■ Task item
Reproduce all of the data word for word.

--

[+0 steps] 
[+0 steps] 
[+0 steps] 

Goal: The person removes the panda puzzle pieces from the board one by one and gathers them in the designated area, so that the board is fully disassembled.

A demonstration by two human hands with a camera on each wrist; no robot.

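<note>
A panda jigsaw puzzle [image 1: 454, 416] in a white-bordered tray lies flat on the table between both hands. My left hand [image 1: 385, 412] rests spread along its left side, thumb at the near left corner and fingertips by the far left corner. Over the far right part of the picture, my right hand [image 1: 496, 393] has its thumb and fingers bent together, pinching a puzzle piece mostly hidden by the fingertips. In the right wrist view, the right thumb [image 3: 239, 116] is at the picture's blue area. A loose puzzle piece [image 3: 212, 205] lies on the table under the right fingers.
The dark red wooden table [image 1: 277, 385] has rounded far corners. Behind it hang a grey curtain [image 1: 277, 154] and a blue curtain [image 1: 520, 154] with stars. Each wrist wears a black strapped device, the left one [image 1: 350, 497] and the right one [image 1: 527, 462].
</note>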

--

■ Exercise response
[+0 steps] 
[+0 steps] 
[+0 steps] 

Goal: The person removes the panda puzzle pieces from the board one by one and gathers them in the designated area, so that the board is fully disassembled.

A demonstration by two human hands with a camera on each wrist; no robot.

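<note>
A panda jigsaw puzzle [image 1: 454, 416] in a white-bordered tray lies flat on the table between both hands. My left hand [image 1: 385, 412] rests spread along its left side, thumb at the near left corner and fingertips by the far left corner. Over the far right part of the picture, my right hand [image 1: 496, 393] has its thumb and fingers bent together, pinching a puzzle piece mostly hidden by the fingertips. In the right wrist view, the right thumb [image 3: 239, 116] is at the picture's blue area. A loose puzzle piece [image 3: 212, 205] lies on the table under the right fingers.
The dark red wooden table [image 1: 277, 385] has rounded far corners. Behind it hang a grey curtain [image 1: 277, 154] and a blue curtain [image 1: 520, 154] with stars. Each wrist wears a black strapped device, the left one [image 1: 350, 497] and the right one [image 1: 527, 462].
</note>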

This concludes the output for the exercise.